> [What is being asked]
Type out the records again, exactly as they are.

[Saved entries]
#####
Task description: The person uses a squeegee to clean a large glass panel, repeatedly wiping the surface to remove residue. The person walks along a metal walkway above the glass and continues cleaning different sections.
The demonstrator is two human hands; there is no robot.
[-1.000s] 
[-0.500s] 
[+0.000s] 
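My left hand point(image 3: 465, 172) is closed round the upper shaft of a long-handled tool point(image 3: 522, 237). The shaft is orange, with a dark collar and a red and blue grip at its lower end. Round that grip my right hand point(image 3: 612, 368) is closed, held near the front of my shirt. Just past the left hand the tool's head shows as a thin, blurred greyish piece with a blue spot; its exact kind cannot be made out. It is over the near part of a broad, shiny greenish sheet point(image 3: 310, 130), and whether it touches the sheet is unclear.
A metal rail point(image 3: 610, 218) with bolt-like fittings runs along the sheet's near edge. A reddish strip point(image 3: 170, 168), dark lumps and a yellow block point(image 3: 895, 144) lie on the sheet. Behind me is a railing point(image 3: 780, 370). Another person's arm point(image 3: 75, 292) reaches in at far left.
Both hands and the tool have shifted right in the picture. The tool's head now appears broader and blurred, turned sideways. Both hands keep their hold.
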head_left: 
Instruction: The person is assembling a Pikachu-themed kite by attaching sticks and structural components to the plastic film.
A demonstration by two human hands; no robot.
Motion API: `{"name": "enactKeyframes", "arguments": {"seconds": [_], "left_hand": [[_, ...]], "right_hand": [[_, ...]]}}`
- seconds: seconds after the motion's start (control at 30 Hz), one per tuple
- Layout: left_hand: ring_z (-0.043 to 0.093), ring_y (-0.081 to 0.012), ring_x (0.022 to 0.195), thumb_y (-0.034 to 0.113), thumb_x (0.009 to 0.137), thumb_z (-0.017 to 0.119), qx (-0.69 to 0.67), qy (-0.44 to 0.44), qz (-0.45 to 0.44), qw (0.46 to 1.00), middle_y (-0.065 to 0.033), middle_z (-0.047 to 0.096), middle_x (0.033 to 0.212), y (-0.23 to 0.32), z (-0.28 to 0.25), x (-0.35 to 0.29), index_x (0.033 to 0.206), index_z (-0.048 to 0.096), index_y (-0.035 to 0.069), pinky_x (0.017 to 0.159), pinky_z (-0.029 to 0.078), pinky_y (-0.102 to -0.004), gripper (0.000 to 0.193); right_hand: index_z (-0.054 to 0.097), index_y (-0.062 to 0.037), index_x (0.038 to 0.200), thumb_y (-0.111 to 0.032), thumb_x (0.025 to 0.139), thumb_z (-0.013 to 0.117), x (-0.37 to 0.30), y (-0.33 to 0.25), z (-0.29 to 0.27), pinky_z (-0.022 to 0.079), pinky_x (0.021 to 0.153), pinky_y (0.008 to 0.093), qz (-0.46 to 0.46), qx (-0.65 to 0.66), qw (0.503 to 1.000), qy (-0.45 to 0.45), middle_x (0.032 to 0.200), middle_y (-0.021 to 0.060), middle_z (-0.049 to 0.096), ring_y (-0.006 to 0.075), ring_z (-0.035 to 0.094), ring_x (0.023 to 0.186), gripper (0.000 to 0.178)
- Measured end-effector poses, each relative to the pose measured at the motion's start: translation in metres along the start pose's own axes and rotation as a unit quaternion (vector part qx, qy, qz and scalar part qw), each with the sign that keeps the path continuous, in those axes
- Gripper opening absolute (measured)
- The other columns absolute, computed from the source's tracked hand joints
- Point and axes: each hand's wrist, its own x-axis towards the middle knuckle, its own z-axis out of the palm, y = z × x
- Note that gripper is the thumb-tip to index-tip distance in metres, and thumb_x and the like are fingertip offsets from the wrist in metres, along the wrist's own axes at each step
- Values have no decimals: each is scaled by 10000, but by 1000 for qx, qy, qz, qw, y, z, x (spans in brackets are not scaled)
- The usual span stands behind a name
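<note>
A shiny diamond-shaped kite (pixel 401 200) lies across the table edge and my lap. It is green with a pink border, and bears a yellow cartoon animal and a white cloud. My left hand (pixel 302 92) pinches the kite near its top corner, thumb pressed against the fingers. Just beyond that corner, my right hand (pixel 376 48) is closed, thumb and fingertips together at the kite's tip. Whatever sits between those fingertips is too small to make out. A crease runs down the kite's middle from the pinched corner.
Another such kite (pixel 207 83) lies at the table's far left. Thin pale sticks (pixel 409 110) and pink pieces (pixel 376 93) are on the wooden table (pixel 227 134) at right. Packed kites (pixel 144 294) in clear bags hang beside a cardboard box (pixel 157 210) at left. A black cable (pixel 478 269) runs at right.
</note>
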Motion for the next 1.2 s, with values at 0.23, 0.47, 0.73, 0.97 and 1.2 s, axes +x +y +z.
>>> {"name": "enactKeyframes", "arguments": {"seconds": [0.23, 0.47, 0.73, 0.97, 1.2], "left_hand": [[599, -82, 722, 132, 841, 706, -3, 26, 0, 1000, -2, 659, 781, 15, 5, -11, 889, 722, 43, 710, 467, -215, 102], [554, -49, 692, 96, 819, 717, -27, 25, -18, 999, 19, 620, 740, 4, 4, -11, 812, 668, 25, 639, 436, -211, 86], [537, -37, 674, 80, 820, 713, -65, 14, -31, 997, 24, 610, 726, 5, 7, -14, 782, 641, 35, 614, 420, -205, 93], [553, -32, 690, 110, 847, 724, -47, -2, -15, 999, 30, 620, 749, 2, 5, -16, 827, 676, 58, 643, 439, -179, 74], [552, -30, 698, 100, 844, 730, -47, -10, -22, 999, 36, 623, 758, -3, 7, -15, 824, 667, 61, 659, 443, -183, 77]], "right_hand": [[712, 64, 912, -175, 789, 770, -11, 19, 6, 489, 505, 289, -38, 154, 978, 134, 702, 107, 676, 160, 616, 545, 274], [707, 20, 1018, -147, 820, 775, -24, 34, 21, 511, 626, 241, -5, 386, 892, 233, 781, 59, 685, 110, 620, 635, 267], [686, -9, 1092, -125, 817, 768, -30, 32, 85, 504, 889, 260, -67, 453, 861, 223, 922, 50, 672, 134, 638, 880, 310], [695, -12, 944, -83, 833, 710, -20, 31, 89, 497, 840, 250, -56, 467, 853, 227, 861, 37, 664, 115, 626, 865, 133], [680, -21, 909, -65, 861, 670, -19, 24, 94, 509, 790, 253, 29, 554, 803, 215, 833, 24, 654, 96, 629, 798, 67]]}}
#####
> [Answer to this problem]
Task description: The person uses a squeegee to clean a large glass panel, repeatedly wiping the surface to remove residue. The person walks along a metal walkway above the glass and continues cleaning different sections.
The demonstrator is two human hands; there is no robot.
[-1.000s] 
[-0.500s] 
[+0.000s] 
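My left hand point(image 3: 465, 172) is closed round the upper shaft of a long-handled tool point(image 3: 522, 237). The shaft is orange, with a dark collar and a red and blue grip at its lower end. Round that grip my right hand point(image 3: 612, 368) is closed, held near the front of my shirt. Just past the left hand the tool's head shows as a thin, blurred greyish piece with a blue spot; its exact kind cannot be made out. It is over the near part of a broad, shiny greenish sheet point(image 3: 310, 130), and whether it touches the sheet is unclear.
A metal rail point(image 3: 610, 218) with bolt-like fittings runs along the sheet's near edge. A reddish strip point(image 3: 170, 168), dark lumps and a yellow block point(image 3: 895, 144) lie on the sheet. Behind me is a railing point(image 3: 780, 370). Another person's arm point(image 3: 75, 292) reaches in at far left.
Both hands and the tool have shifted right in the picture. The tool's head now appears broader and blurred, turned sideways. Both hands keep their hold.
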head_left: 
Instruction: The person is assembling a Pikachu-themed kite by attaching sticks and structural components to the plastic film.
A demonstration by two human hands; no robot.
Motion API: `{"name": "enactKeyframes", "arguments": {"seconds": [_], "left_hand": [[_, ...]], "right_hand": [[_, ...]]}}`
- seconds: seconds after the motion's start (control at 30 Hz), one per tuple
- Layout: left_hand: ring_z (-0.043 to 0.093), ring_y (-0.081 to 0.012), ring_x (0.022 to 0.195), thumb_y (-0.034 to 0.113), thumb_x (0.009 to 0.137), thumb_z (-0.017 to 0.119), qx (-0.69 to 0.67), qy (-0.44 to 0.44), qz (-0.45 to 0.44), qw (0.46 to 1.00), middle_y (-0.065 to 0.033), middle_z (-0.047 to 0.096), middle_x (0.033 to 0.212), y (-0.23 to 0.32), z (-0.28 to 0.25), x (-0.35 to 0.29), index_x (0.033 to 0.206), index_z (-0.048 to 0.096), index_y (-0.035 to 0.069), pinky_x (0.017 to 0.159), pinky_z (-0.029 to 0.078), pinky_y (-0.102 to -0.004), gripper (0.000 to 0.193); right_hand: index_z (-0.054 to 0.097), index_y (-0.062 to 0.037), index_x (0.038 to 0.200), thumb_y (-0.111 to 0.032), thumb_x (0.025 to 0.139), thumb_z (-0.013 to 0.117), x (-0.37 to 0.30), y (-0.33 to 0.25), z (-0.29 to 0.27), pinky_z (-0.022 to 0.079), pinky_x (0.021 to 0.153), pinky_y (0.008 to 0.093), qz (-0.46 to 0.46), qx (-0.65 to 0.66), qw (0.503 to 1.000), qy (-0.45 to 0.45), middle_x (0.032 to 0.200), middle_y (-0.021 to 0.060), middle_z (-0.049 to 0.096), ring_y (-0.006 to 0.075), ring_z (-0.035 to 0.094), ring_x (0.023 to 0.186), gripper (0.000 to 0.178)
- Measured end-effector poses, each relative to the pose measured at the motion's start: translation in metres along the start pose's own axes and rotation as a unit quaternion (vector part qx, qy, qz and scalar part qw), each with the sign that keeps the path continuous, in those axes
- Gripper opening absolute (measured)
- The other columns absolute, computed from the source's tracked hand joints
- Point and axes: each hand's wrist, its own x-axis towards the middle knuckle, its own z-axis out of the palm, y = z × x
- Note that gripper is the thumb-tip to index-tip distance in metres, and thumb_x and the like are fingertip offsets from the wrist in metres, along the wrist's own axes at each step
- Values have no decimals: each is scaled by 10000, but by 1000 for qx, qy, qz, qw, y, z, x (spans in brackets are not scaled)
- The usual span stands behind a name
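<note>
A shiny diamond-shaped kite (pixel 401 200) lies across the table edge and my lap. It is green with a pink border, and bears a yellow cartoon animal and a white cloud. My left hand (pixel 302 92) pinches the kite near its top corner, thumb pressed against the fingers. Just beyond that corner, my right hand (pixel 376 48) is closed, thumb and fingertips together at the kite's tip. Whatever sits between those fingertips is too small to make out. A crease runs down the kite's middle from the pinched corner.
Another such kite (pixel 207 83) lies at the table's far left. Thin pale sticks (pixel 409 110) and pink pieces (pixel 376 93) are on the wooden table (pixel 227 134) at right. Packed kites (pixel 144 294) in clear bags hang beside a cardboard box (pixel 157 210) at left. A black cable (pixel 478 269) runs at right.
</note>
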Motion for the next 1.2 s, with values at 0.23, 0.47, 0.73, 0.97 and 1.2 s, axes +x +y +z.
>>> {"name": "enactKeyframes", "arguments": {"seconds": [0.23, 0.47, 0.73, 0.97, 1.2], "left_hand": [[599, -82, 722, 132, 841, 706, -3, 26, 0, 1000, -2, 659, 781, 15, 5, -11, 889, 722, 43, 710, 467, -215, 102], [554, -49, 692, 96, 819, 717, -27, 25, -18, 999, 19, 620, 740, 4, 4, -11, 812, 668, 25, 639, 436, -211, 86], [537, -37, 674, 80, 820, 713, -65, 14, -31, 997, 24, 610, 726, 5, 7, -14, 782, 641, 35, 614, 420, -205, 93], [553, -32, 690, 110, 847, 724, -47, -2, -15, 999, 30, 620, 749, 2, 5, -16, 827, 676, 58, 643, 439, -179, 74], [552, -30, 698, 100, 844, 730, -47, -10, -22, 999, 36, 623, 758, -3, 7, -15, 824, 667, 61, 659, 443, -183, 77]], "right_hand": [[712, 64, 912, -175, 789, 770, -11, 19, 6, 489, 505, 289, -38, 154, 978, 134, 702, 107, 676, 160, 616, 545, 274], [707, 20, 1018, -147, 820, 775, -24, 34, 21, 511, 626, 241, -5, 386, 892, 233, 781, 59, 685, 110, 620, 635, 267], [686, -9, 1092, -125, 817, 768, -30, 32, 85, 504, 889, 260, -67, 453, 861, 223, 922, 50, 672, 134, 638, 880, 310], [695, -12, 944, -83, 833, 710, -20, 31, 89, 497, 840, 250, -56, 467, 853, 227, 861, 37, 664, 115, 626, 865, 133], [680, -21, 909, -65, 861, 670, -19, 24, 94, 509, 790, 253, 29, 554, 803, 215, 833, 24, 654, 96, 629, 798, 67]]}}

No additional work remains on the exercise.